After much persuasion, Suhani finally agrees to Aditya's romantic advances. They both marry in secrecy.
This is because in the Indian culture the eldest of the sibblings must marry first before the next in line can do so.

In this case, its Suhani’s elder sister who has the full rights to marry first.

But soon enough, their secret marriage comes out in the open. This results in the couple being thrown out of their respective homes due to parental opposition.

Suddenly they find that they are on their own and discover that life can be very harsh and cruel whilst being in love.

So what begun as a bed of roses turns out to be a bed of thorns as Aditya struggles to find a good career.

Suhani, on the other hand, receives news of his father’s illness. But Aditya refuses to visit his ailing father-in-law.

Hence a rift begins to form between the couple as Suhani becomes uncompromising to Aditya’s continual outbursts.

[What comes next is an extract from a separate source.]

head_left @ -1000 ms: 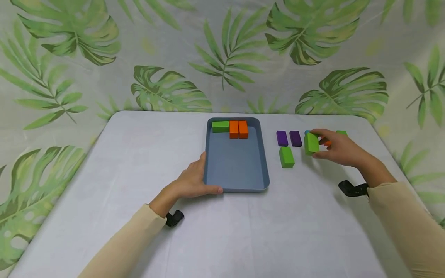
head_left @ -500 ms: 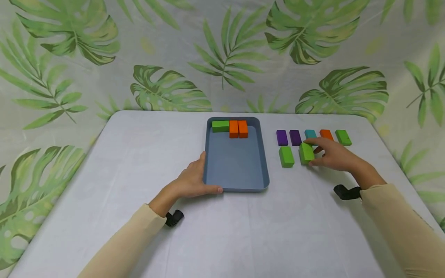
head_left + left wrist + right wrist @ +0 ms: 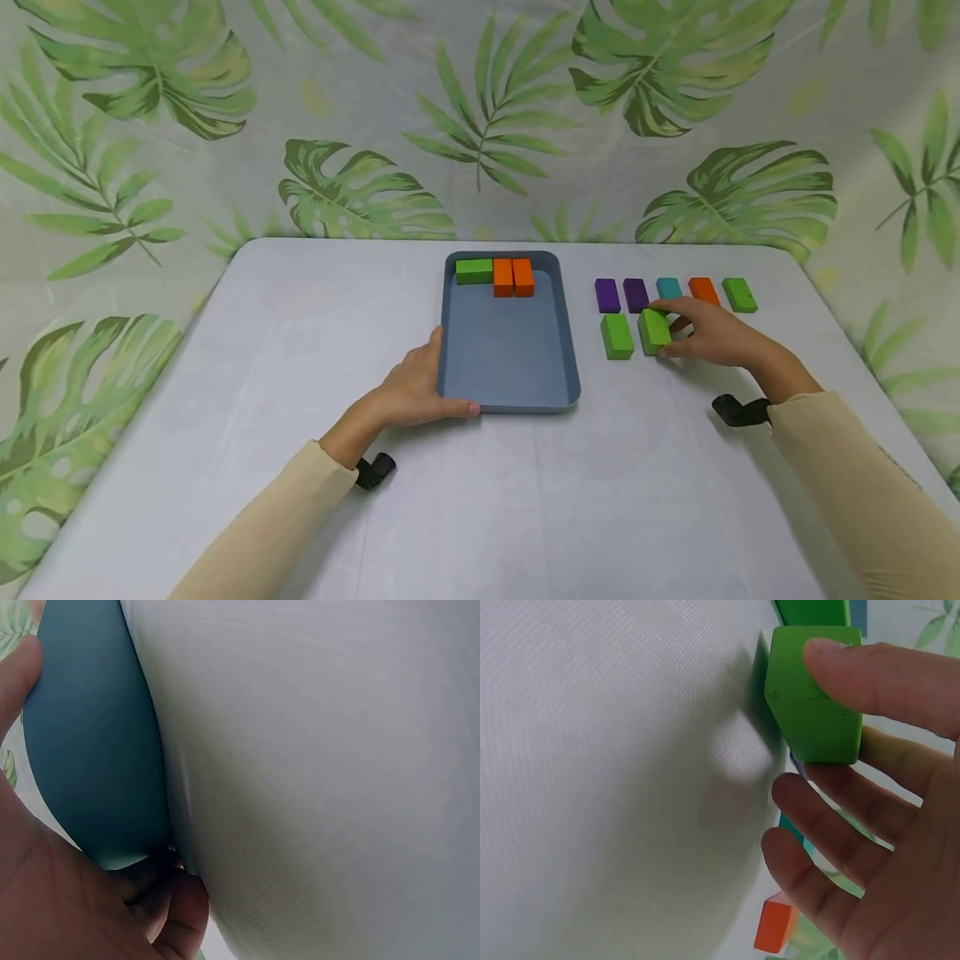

This leads to their separation. But after some time, Aditya realises that life is meaningless without Suhani.

So what follows next is one man’s quest to find his beloved saathyia. But will he find Suhani?

Director Shaad Ali has proved with this film that he has the talent to tell a story in a simplified way.

There are definitely no sub plots to cause a distraction from the main storyline.

What is so different about this flick is that the character of Aditya is very similar to that of the man on the street - not some Bollywood hero. Hence one can easily relate to his character in real life.

Vivek Oberoi shows great promise in his acting by exuding sincerity and realism in each and every scene.

But above all, he dances extremely well in all the song sequences.

As for Rani Mukerjee, she plays the character of a middle class girl with great conviction.

One can easily see the chemistry between her and Vivek on screen. We hope to see more films from this duo in the near future.

The film’s music by A R Rehman is melodious - especially the two songs, Aye Udi Udi Udi and Managalayam which have been filmed on a grand and colourful scale using the cinematography of Anil Mehta.

At long last we can say that we have a film that will appeal to the whole family. And there is no going wrong there as far as Saathyia is concerned!

Reviewed by Manish Gajjar, BBC Shropshire’s Mr Bollywood.